An ongoing dialogue on HIV/AIDS, infectious diseases,
June 16th, 2019
On Father’s Day, a Tribute to a Father Who Isn’t Allowed to Celebrate Father’s Day
Part 1. My Father and How I Became a Doctor
I became a doctor with encouragement from my father.
Wait, let me rephrase that to capture what happened more accurately.
I became a doctor with a fair amount of pressure from my father.

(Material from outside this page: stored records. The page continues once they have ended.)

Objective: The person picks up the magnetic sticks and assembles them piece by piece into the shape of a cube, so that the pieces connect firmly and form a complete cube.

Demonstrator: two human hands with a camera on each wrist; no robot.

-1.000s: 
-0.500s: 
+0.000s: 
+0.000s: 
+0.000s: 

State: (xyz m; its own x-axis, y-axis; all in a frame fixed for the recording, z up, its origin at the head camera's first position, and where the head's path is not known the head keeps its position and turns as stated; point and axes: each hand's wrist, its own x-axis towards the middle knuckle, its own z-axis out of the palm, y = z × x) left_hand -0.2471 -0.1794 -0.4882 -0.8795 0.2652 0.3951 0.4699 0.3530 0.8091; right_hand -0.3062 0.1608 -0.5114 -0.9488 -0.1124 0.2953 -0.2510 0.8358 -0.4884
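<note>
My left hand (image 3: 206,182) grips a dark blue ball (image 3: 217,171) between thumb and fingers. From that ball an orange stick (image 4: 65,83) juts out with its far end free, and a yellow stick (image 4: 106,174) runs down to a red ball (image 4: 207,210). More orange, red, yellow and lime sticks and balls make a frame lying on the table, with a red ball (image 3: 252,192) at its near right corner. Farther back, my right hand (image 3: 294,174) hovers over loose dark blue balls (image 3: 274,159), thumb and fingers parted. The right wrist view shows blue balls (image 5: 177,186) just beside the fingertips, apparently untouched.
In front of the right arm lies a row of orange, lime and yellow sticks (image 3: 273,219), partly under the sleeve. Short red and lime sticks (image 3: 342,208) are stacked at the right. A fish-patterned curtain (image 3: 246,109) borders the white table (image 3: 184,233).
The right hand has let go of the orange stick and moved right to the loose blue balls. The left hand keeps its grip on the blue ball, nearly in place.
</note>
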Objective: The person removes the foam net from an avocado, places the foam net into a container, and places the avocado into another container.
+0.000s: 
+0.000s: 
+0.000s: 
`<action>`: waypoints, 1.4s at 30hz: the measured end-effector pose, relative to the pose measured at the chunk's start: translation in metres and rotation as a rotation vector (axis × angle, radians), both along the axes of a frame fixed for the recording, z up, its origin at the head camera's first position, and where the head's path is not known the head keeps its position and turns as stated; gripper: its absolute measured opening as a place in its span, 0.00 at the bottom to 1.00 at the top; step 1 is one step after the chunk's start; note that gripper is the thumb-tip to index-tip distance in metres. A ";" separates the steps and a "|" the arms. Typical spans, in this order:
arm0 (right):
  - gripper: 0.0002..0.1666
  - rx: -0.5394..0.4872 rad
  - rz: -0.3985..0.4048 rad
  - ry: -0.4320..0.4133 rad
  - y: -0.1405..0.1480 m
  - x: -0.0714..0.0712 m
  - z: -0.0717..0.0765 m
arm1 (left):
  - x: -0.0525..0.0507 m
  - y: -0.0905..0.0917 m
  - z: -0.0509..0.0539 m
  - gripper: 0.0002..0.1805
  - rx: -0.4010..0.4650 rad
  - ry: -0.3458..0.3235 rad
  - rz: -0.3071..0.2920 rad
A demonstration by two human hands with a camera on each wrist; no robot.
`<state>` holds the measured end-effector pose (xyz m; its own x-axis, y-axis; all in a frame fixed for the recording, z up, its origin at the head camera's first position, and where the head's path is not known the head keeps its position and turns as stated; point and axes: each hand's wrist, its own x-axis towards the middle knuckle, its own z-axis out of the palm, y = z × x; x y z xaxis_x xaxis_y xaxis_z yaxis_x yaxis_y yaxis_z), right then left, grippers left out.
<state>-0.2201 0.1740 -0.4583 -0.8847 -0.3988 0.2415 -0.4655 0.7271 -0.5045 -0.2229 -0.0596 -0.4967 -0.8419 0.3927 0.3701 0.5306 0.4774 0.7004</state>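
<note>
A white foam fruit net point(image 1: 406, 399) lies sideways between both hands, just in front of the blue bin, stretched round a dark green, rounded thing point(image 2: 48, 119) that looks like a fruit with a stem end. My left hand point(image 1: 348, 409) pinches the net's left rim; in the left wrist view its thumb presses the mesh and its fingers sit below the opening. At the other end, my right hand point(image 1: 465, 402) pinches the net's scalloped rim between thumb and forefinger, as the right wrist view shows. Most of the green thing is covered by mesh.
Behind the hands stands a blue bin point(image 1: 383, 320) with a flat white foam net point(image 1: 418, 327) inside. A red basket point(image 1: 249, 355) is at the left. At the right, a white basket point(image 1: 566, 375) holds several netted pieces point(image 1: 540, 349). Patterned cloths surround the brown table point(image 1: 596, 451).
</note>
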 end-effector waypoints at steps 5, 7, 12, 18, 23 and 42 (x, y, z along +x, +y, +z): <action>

Fresh off an adventure abroad, in my early 20s, I had all kinds of pretentious ambitions for my future.
Screenwriter. Comedy writer for a hit television series. Stand-up comedian. Fiction writer, periodically tossing off stories to The New Yorker while writing The Great American Novel.
Mind you, I had no idea how to make these aspirations actually happen. My writing output to that point included a few comedy pieces for the Harvard Lampoon (most of them in hindsight rather unfunny), and a piece in the Boston Phoenix (may it R.I.P.) describing my experience in a yogurt taste-test.
“Go to medical school,” said my father. “You can do anything once you have your degree.”
Absent an alternative plan — and trust me, there was no alternative plan — who was I to argue?
Spoiler alert — he was right.
Part 2. My Father, and How He Became a Doctor
My father comes from a family of doctors — and that’s understating it. His father, his uncle, his cousin, his brother — all doctors. His mother was a nurse, but probably would have been a doctor if Jewish women could go to medical school in Moscow in the early 20th century.
(His sister, my aunt, also married a doctor. In hindsight, what choice did she have?)
Medical pedigree notwithstanding, my father’s path to his MD was not easy. Skipped ahead twice in grade school because of his precocious reading skills, he entered college at age 15.
Unsurprisingly, he wasn’t ready for college life, and struggled socially and academically. Lonely, homesick, and with mediocre grades, he dreaded his own father’s visit during freshman year. Apparently, my grandfather didn’t take well to academic underperformance in his children.
But that visit never came. On the way to see my father in college, my grandparents were in a bad car accident. Both were severely injured, my grandfather didn’t survive.
It’s very hard to get inside the head of anyone, but imagine yourself at a university at age 15. You’re way too young, and already not doing well. And then this happens — your father dies, your mother injured. There are a million ways this story could go, most of them not good.
But my father’s response, amazingly, was to grow up — and to grow up fast. He doubled-down on his studies; he made friends. He applied to medical school — close to home so he could support his mother — and was accepted.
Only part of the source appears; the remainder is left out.